Bush Vetoes Stem Cell Bill

President Bush speaks about embryonic stem cell research, Wednesday, June 20, 2007, in the East Room at the White House.
Vetoing a stem cell bill for the second time, President Bush on Wednesday sought to placate those who disagree with him by signing an executive order urging scientists toward what he termed "ethically responsible" research in the field.

Bush announced no new federal dollars for stem cell research, which supporters say holds the promise of disease cures, and his order would not allow researchers to do anything they couldn't do under existing restrictions.

Announcing his veto to a roomful of supporters, Bush said, "If this legislation became law, it would compel American taxpayers for the first time in our history to support the deliberate destruction of human embryos. I made it clear to Congress and to the American people that I will not allow our nation to cross this moral line."

He vetoed similar embryonic stem cell legislation last July.

His executive order encourages scientists to work with the government to add other kinds of stem cell research to the list of projects eligible for federal funding — so long as it does not create, harm or destroy human embryos.

Democrats, focusing on the potential for cures or treatments of Parkinson's, Alzheimer's and other diseases, made the embryonic stem cell legislation a priority when they took control of the House and Senate in January.

"President Bush won't listen to the more than 500 leading organizations who support the bill including AARP, the American Medical Association and the American Diabetes Association, just to name a few," Senate Majority Leader Harry Reid said.

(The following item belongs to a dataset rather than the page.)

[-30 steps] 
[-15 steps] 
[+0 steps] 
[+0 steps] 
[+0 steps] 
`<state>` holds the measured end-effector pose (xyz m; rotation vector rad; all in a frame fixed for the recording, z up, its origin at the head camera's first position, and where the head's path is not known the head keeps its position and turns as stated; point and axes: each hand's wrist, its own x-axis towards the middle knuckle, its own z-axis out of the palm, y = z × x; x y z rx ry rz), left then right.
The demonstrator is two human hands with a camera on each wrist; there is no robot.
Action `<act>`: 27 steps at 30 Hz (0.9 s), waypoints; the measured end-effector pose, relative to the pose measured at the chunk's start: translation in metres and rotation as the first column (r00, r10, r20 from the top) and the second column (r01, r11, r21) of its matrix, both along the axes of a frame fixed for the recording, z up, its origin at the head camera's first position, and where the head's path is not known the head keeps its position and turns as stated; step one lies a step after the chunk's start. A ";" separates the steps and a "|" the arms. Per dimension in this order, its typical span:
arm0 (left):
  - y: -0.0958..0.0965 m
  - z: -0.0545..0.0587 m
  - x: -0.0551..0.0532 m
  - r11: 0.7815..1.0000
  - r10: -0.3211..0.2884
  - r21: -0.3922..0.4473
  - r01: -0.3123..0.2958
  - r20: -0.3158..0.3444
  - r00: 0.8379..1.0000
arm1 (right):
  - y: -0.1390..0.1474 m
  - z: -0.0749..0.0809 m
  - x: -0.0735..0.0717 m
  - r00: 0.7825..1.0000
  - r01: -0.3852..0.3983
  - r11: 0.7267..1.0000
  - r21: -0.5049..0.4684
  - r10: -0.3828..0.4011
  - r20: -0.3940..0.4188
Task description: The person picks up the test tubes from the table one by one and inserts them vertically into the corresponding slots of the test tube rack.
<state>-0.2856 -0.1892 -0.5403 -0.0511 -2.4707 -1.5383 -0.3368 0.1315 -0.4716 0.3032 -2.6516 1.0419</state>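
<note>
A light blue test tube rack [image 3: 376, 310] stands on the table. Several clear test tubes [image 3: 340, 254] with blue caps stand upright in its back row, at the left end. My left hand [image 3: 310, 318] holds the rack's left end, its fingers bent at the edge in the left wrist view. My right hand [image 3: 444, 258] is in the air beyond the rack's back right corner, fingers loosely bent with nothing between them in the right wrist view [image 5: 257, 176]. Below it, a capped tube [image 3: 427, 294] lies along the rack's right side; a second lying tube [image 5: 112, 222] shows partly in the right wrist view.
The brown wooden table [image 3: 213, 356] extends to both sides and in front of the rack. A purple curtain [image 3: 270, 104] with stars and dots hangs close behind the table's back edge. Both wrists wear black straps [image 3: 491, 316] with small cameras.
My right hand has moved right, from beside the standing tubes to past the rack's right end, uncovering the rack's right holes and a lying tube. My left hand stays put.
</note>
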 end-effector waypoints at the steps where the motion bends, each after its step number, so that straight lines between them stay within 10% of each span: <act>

"President Bush won't listen to the 80 Nobel laureates or his own director of the National Institutes of Health, who all support embryonic stem cell research. Most importantly, President Bush won't listen to the overwhelming majority of Americans who call out for stem cell research."

Reid said he would schedule an override vote "very, very quickly," but not until Wyoming selects a temporary replacement for Republican Sen. Craig Thomas, who died two weeks ago. Democrats do not have enough votes to override Bush's veto.

The stem cell issue has weighty political and ethical implications. Public opinion polls show strong support for the research, and it could return as an issue in the 2008 elections.

Republican presidential hopefuls are split on the scope of federal involvement in embryonic stem cell research. Sen. John McCain of Arizona and former New York Mayor Rudy Giuliani have broken with Bush — and the GOP's social conservatives — in backing the expansion of federal funding for such research. At the Republican debate May 3, Giuliani said he supports such an expansion with limits, "as long as we're not creating life in order to destroy it, as long as we're not having human cloning."

Rivals Mitt Romney and Sen. Sam Brownback of Kansas oppose the expansion. As governor of Massachusetts, Romney tried to stop legislation that encouraged expanded embryonic stem cell research. His veto was overturned.

Most of the Democratic candidates have urged Bush to expand the research.

The president is "deferring the hopes of millions of Americans who do not have the time to keep waiting for the cure that may save or extend lives," Democratic presidential hopeful Barack Obama said.

Sen. Hillary Clinton, R-N.Y., said if she is elected president, she will lift restrictions on stem cell research.

"This is just one example of how the president puts ideology before science, politics before the needs of our families," she said.